There are enough bizarre characters in Dead Dog Blues to convince any reader to steer clear of small towns. There's Jack's best friend, Earl Murphy, a black man who made a fortune on Wall Street and sleeps in his white Aston-Martin Lagonda by Jack's creek. There's George, the catfish mogul, and cheery funeral director Eddie Trost - plus an ever-growing cast of the local missing and dead.
Jack is content with lovely Cecily Benet, the frozen-yogurt queen, until Max Coomer's widow, Millie Jean, decides to fan the flames of her high-school romance with Jack - an affair that turns into double trouble when Millie's jailbait daughter, Smoothy, takes a run at Jack herself.
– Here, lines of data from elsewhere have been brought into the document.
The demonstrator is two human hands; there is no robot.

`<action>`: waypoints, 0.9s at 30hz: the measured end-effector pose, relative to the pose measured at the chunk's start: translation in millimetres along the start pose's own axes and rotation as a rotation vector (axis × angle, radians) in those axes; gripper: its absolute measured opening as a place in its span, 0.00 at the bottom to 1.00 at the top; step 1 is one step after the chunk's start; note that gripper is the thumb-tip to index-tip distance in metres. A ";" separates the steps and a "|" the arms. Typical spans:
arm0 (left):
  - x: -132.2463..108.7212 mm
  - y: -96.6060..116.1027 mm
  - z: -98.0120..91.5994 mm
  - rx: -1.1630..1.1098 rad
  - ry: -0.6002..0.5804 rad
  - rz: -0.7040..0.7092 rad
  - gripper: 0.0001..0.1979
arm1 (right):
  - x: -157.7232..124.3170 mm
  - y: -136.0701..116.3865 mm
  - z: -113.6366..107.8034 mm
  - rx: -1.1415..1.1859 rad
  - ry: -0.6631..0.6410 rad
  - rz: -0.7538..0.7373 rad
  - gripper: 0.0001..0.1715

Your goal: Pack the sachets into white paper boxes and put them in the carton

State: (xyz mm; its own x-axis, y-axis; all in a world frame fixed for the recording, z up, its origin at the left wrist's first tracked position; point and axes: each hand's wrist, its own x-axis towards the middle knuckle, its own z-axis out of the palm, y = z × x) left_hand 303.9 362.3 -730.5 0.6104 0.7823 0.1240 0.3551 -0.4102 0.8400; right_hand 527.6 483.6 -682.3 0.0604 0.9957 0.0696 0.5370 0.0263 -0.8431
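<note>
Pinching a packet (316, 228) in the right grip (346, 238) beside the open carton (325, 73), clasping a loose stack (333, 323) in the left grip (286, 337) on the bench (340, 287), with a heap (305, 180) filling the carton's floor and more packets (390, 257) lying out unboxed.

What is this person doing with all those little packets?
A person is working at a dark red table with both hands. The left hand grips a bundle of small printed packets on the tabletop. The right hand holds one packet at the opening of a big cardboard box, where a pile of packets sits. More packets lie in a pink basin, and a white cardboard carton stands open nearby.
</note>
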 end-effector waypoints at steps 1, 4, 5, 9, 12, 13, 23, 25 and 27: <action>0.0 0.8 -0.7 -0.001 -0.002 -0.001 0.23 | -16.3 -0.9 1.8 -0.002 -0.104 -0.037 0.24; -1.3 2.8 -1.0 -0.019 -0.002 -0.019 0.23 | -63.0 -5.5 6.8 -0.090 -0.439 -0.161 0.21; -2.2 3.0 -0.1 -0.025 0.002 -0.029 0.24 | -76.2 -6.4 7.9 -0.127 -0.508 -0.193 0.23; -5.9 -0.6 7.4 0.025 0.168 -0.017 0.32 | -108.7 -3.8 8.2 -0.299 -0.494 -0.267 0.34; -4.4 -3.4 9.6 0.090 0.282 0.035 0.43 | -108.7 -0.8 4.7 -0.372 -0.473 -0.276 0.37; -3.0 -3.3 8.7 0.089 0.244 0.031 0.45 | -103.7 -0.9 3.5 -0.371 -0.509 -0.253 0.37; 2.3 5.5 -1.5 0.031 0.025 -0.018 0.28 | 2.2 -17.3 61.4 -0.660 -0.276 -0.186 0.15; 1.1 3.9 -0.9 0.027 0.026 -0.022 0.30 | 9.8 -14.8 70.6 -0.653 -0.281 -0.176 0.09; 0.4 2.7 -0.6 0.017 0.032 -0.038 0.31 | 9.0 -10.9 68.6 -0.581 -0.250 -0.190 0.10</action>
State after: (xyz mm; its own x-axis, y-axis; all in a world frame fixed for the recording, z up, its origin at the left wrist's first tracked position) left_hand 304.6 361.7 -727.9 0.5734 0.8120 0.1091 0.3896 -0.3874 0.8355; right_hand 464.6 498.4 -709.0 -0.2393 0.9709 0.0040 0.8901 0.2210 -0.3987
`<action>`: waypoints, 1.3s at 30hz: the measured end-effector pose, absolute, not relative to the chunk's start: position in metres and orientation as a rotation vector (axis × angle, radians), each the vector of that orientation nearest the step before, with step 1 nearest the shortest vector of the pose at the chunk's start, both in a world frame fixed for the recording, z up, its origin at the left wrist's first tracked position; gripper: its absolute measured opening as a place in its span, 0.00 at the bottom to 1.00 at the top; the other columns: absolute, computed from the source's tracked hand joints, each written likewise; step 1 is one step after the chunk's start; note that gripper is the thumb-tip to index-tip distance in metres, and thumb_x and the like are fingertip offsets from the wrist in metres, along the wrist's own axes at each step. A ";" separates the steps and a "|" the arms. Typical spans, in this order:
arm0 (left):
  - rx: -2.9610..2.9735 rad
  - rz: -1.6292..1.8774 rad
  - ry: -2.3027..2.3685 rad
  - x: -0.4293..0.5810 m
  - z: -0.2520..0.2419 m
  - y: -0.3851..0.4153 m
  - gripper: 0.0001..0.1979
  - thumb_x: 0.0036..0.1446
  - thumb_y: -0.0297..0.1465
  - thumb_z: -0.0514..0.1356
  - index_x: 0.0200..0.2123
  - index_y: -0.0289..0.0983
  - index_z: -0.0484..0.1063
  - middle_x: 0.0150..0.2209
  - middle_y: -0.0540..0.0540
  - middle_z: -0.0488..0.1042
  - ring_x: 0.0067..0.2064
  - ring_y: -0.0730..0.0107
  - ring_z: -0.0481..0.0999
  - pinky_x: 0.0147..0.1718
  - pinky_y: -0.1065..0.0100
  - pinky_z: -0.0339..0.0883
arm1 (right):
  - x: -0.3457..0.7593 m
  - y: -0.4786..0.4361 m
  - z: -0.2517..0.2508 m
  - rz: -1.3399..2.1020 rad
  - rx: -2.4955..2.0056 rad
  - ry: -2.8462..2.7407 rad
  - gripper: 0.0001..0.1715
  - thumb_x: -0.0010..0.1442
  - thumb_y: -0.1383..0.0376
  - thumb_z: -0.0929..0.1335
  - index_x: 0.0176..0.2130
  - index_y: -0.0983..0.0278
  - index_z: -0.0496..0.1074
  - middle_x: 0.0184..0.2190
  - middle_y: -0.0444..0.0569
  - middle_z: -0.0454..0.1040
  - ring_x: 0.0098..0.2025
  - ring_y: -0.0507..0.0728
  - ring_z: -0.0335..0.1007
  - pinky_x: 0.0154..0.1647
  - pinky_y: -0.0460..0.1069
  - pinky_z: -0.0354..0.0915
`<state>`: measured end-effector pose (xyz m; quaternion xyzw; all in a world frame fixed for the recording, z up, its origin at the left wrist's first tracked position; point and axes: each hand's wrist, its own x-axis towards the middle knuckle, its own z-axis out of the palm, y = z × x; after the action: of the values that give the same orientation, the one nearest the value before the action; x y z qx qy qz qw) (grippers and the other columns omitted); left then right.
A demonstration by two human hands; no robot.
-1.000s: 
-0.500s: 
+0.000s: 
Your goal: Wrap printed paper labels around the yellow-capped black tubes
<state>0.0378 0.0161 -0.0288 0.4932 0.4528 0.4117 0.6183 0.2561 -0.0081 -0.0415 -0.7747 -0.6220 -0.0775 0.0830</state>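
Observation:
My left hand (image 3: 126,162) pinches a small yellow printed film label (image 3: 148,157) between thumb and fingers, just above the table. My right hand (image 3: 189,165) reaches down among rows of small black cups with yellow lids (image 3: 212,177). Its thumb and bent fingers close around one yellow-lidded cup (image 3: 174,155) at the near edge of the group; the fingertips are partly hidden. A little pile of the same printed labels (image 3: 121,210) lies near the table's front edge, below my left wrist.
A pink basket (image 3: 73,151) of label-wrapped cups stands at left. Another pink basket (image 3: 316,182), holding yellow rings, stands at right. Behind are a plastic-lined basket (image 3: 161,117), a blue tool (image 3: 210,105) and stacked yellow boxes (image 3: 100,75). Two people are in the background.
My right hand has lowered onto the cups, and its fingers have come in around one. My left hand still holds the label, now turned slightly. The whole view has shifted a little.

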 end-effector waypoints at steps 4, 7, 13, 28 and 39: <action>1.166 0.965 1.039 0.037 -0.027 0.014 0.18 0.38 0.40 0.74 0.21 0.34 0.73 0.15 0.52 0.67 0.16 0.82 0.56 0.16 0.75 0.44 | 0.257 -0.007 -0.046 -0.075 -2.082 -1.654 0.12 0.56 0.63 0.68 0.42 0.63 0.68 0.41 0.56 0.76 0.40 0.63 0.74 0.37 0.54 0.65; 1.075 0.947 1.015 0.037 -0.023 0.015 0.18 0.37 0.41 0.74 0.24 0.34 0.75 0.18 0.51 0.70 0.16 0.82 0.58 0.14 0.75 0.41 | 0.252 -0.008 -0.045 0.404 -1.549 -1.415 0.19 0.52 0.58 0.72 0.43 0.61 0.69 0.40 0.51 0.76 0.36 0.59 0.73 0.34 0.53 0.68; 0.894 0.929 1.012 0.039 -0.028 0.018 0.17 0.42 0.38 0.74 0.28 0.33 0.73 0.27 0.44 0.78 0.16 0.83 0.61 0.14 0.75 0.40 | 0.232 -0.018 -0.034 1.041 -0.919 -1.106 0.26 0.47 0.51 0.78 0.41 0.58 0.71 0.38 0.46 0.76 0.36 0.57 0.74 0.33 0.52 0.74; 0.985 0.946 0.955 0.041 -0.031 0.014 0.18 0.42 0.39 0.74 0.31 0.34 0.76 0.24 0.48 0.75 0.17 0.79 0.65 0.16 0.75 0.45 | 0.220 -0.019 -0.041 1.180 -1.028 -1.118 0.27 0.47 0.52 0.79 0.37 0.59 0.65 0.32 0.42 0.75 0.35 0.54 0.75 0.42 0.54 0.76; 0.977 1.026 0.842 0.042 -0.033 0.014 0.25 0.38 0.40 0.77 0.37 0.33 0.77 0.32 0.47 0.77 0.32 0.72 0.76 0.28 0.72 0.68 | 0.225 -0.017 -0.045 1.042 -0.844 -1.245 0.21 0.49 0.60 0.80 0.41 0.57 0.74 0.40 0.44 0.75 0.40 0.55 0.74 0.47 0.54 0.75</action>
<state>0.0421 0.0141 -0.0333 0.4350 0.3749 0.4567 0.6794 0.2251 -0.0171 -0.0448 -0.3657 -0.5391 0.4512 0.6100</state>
Author Neal Barrett, Jr., showed us he knows how to stir up an exciting blend of humor and suspense in his first mystery, Pink Vodka Blues (SMP, 1992). With Dead Dog Blues, he takes his place as one of the most talented writers in the field.
From Publishers Weekly:
Problems raised by a "dead electric dog" open Barrett's second mystery, after Pink Vodka Blues . Max Coomer, the wealthiest man in Pharoah, Tex., finds his black Lab murdered in the back yard. With its jaw wired and a Walkman tied around its neck, the dog seems to be barking in unison with the tape that's playing. Joining the motley crowd of rednecks ogling the spectacle is town marshall Jack Track, who spent 14 years of his life with another name, another home, and another profession (Wayne, Vegas and killer, respectively) before returning to his hometown. Pretty soon Coomer is as dead as his dog, dressed in a football uniform and wired to look like he did when running for touchdowns as a high school hero. Jack, the dead man and a few others, including the victim's widow and Pharoah's sheriff, Deke Glover, went to high school together. Jack tries to piece together the puzzle with the help of his girlfriend Cecily, who owns a line of yogurt shops and isn't pleased at Jack's brief tryst with Max's widow, and his best pal Earl Murphy, a rich cantankerous black man who made a fortune on Wall Street. More murders lead Jack to a lunatic's private theater as the humor, coming as fast as the instantly orgasmic widow Coomer, plays at--but doesn't quite go over--the edge.